Stored data:
..........

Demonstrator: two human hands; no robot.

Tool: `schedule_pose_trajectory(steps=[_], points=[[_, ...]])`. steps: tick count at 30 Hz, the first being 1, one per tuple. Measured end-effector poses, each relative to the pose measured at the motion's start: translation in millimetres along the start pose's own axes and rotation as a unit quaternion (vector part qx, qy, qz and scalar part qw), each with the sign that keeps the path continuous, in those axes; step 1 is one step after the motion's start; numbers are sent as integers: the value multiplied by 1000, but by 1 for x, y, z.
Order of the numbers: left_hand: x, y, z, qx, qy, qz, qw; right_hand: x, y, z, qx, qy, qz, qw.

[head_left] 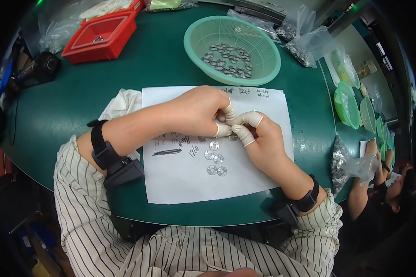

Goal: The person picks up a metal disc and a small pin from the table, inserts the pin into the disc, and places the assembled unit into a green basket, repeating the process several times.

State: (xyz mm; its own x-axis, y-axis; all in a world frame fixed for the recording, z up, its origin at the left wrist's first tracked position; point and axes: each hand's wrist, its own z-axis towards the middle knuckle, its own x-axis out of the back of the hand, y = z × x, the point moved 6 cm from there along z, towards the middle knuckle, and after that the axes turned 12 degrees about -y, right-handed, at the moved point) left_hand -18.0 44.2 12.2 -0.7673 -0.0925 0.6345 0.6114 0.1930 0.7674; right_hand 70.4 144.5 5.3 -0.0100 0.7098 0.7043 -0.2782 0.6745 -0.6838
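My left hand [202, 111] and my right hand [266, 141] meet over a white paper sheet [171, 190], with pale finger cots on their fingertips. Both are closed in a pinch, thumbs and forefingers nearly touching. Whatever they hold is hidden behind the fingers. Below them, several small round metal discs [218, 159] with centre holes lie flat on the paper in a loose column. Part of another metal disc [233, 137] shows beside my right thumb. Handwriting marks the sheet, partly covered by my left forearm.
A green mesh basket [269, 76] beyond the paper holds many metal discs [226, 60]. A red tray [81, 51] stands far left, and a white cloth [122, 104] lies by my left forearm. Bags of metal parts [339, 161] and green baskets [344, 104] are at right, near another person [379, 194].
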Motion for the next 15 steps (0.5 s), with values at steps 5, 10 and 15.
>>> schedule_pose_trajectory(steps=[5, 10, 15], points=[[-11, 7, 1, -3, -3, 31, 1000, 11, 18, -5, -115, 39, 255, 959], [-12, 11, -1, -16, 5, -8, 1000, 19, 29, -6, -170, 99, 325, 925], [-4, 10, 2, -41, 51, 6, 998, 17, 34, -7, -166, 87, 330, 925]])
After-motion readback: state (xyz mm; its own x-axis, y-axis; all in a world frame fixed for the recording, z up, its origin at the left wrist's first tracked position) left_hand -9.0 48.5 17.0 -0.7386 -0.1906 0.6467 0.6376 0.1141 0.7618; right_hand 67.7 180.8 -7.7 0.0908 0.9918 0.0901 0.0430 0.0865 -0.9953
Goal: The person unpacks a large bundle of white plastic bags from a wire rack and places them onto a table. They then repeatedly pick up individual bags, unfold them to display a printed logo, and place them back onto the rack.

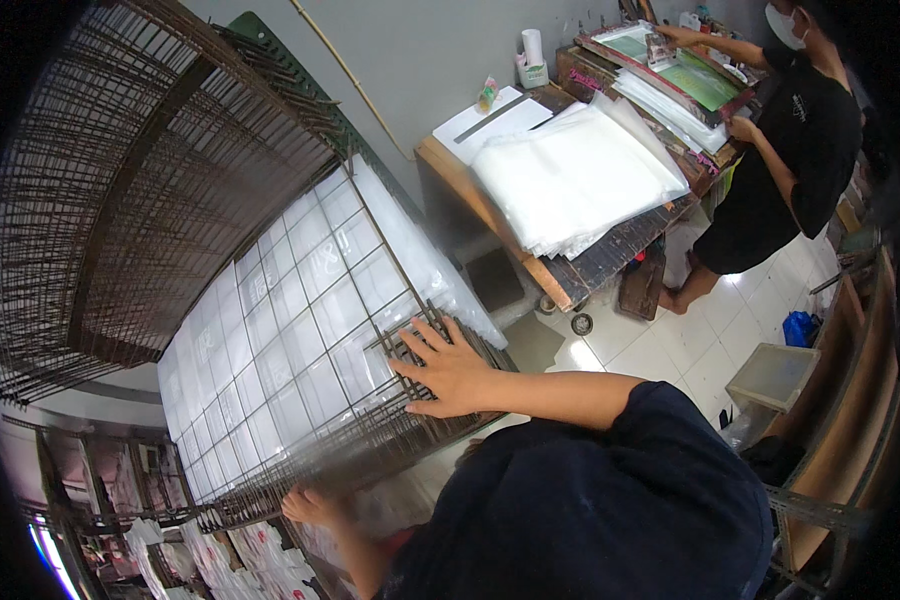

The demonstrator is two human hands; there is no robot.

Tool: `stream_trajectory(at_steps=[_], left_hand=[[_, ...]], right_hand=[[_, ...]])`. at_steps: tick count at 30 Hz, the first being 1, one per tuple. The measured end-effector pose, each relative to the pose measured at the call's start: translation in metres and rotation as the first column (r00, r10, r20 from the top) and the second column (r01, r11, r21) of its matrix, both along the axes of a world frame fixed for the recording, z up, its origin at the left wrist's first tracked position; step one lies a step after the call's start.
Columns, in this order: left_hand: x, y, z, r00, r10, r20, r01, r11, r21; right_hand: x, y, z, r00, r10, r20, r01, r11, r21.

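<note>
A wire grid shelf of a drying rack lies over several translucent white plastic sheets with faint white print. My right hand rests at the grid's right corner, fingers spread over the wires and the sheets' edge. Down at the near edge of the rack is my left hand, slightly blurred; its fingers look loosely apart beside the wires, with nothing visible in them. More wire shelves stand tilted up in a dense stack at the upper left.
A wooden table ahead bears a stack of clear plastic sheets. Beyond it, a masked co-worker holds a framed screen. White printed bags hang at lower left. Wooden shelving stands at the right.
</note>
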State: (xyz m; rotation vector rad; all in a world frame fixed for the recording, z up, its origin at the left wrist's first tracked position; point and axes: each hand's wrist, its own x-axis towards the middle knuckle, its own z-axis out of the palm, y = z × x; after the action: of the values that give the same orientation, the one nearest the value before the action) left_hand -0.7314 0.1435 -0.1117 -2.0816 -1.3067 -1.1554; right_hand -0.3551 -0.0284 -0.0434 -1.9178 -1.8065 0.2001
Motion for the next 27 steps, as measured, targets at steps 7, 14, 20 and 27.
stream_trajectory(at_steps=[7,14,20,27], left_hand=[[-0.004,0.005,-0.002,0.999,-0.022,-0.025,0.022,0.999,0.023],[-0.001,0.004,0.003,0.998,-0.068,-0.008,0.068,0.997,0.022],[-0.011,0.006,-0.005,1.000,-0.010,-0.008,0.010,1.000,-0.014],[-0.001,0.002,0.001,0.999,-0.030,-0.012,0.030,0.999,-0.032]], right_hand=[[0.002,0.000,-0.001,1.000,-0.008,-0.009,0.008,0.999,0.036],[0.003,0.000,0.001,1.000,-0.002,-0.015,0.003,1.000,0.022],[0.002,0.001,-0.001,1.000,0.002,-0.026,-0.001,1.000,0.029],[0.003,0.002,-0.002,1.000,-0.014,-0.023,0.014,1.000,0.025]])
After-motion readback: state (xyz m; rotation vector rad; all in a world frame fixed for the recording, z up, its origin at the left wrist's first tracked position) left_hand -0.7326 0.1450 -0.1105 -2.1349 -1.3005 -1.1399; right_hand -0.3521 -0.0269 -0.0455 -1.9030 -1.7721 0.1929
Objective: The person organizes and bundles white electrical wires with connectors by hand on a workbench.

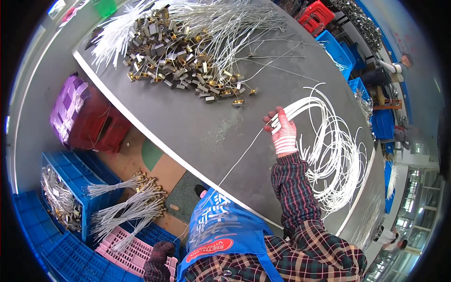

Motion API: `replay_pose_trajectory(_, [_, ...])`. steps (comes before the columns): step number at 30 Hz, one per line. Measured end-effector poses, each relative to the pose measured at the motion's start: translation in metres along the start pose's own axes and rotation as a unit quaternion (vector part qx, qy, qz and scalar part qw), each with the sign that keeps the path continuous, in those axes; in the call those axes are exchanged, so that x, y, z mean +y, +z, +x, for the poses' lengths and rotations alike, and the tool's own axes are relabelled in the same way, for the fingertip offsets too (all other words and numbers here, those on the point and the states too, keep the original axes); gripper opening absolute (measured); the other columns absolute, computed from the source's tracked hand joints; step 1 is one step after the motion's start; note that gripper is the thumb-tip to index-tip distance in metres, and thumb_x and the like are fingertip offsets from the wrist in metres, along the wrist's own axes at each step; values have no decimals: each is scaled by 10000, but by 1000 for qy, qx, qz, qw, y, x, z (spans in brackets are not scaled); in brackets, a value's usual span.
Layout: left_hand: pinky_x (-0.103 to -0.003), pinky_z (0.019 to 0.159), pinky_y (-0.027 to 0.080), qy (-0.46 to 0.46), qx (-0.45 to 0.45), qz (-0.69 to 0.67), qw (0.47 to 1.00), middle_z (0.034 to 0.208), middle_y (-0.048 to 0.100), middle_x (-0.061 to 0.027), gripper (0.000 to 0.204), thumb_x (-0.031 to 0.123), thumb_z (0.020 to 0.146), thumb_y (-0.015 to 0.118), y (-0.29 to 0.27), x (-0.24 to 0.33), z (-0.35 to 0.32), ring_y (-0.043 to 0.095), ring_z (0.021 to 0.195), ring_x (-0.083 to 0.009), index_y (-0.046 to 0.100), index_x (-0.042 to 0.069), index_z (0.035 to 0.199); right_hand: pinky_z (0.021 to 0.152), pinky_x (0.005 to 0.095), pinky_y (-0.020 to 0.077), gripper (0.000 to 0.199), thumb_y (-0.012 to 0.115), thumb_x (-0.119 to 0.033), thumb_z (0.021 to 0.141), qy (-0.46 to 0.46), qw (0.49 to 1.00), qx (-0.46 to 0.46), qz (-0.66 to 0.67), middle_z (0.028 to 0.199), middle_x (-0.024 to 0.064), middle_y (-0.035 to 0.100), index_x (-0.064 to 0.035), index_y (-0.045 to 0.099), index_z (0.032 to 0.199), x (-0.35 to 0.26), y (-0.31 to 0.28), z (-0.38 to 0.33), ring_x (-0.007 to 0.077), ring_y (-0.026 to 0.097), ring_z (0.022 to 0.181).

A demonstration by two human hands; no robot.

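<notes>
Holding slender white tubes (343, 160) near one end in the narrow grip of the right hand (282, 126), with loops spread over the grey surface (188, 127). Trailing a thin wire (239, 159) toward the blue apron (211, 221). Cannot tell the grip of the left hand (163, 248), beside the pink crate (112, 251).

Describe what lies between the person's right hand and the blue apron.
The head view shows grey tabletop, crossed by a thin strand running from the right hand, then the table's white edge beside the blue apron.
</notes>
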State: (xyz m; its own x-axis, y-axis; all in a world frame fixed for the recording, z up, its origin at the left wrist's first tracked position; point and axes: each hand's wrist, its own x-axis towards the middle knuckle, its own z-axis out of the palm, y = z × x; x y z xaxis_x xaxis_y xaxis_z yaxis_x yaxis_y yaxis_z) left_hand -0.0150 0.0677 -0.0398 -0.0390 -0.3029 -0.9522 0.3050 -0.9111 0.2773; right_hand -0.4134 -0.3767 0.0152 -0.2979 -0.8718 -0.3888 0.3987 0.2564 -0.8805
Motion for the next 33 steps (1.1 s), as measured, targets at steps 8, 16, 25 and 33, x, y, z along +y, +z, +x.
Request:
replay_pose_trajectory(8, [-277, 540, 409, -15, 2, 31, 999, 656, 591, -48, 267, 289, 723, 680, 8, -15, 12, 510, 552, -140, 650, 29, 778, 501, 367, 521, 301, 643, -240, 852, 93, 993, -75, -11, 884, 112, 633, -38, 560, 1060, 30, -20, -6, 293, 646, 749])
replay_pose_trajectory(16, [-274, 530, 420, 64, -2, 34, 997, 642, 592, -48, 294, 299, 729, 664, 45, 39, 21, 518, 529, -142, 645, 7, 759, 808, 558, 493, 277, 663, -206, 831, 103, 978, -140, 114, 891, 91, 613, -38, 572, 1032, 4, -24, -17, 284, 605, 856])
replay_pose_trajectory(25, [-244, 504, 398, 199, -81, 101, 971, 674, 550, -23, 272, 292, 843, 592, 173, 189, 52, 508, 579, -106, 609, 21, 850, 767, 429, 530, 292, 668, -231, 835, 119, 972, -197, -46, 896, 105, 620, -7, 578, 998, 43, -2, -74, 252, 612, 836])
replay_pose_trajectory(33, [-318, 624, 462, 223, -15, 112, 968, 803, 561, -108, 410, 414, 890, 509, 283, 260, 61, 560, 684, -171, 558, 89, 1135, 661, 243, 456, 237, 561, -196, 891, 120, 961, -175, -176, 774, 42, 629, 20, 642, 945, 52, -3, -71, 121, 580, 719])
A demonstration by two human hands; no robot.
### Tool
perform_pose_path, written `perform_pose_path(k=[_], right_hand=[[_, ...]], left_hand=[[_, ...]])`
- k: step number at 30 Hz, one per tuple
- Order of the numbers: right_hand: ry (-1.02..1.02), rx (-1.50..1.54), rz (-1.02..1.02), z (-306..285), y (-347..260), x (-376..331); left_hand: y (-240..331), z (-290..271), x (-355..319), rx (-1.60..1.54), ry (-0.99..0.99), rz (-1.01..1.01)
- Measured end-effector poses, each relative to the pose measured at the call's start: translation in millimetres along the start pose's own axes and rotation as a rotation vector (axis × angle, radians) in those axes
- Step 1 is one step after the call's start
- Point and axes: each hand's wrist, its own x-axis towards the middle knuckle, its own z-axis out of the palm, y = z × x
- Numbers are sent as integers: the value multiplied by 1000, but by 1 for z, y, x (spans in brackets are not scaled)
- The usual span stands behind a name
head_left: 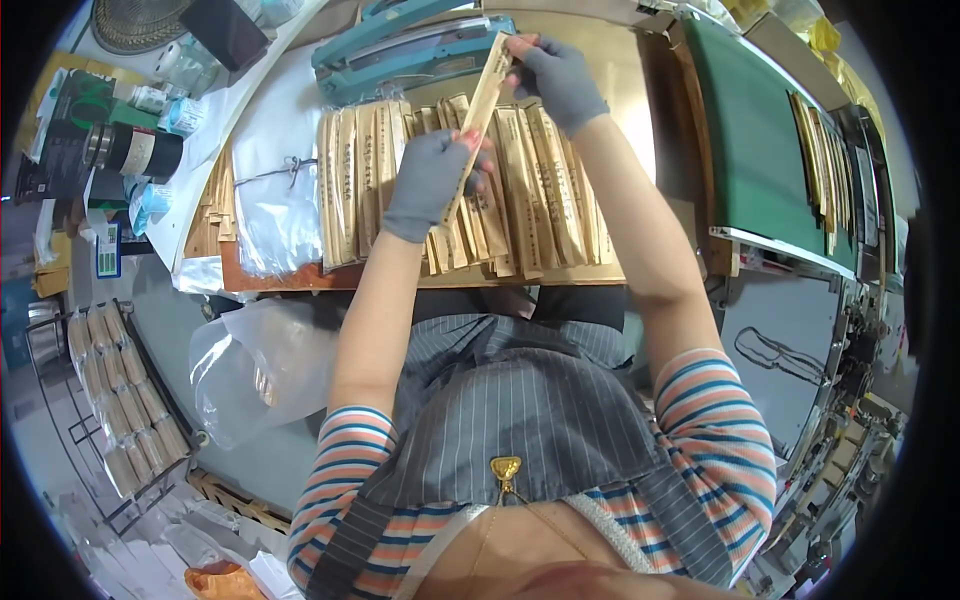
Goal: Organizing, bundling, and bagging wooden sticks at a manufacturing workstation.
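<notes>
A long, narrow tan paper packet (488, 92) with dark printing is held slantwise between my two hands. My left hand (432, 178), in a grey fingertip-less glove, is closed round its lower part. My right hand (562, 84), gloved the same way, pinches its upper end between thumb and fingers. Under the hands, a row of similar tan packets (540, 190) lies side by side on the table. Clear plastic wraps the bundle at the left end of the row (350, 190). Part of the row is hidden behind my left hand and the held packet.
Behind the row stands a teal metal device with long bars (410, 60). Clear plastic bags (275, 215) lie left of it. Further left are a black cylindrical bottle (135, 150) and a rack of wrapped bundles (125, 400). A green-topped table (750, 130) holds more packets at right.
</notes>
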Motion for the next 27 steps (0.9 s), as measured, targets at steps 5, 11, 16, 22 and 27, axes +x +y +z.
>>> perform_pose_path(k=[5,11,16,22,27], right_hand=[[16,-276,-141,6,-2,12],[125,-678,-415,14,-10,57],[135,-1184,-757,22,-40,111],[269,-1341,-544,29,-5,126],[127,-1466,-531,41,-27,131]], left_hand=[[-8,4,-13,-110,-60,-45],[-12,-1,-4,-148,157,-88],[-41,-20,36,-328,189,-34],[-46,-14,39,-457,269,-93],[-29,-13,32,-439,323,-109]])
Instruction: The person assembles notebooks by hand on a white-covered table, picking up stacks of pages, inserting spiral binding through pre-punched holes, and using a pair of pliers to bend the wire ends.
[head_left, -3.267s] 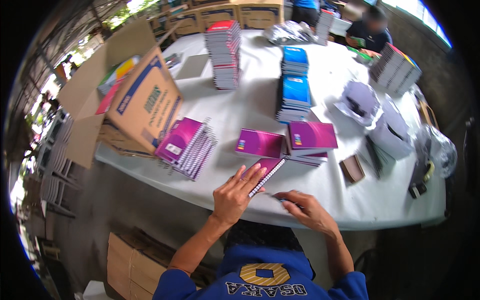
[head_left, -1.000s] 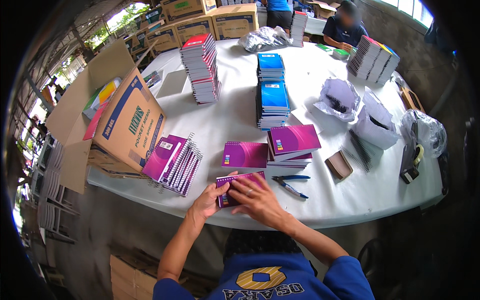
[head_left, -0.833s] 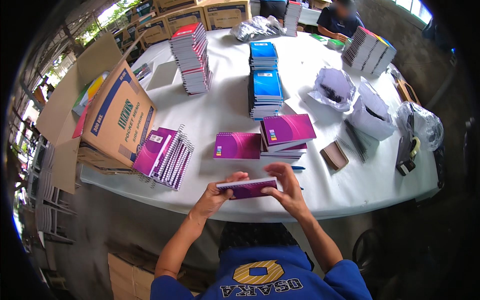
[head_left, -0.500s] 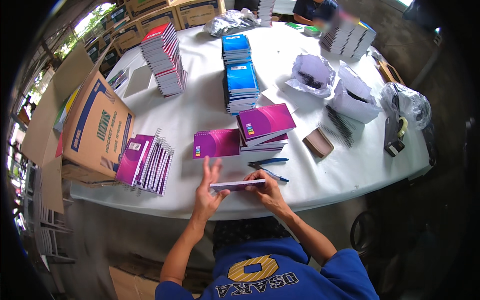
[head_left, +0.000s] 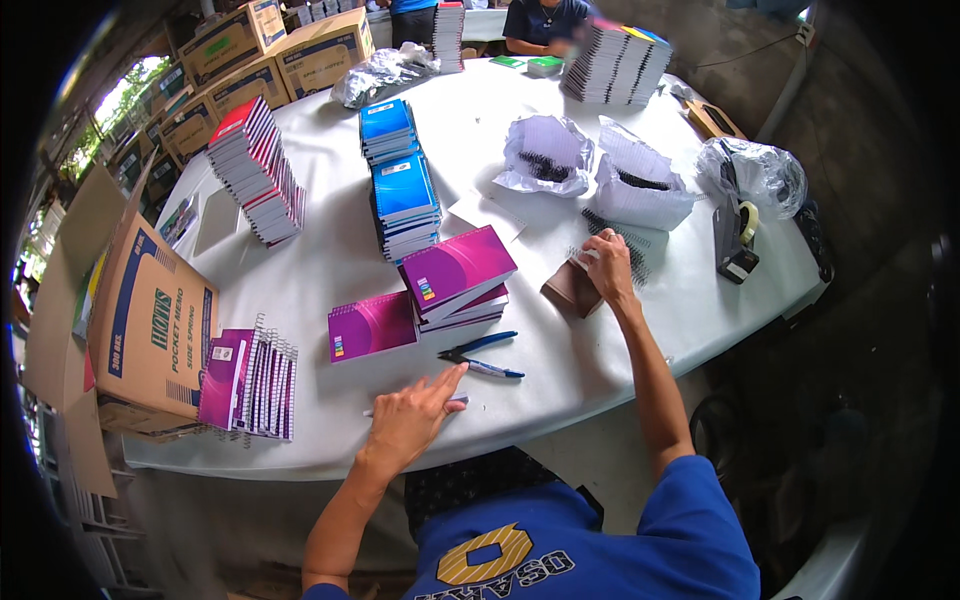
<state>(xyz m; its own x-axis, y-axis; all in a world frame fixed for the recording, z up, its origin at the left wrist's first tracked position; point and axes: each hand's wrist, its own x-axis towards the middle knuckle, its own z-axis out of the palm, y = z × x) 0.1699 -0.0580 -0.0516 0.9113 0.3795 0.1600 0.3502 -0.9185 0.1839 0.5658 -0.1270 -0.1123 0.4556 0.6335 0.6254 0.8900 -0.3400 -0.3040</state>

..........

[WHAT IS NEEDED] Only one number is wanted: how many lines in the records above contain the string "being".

[WRITTEN SOLUTION] 2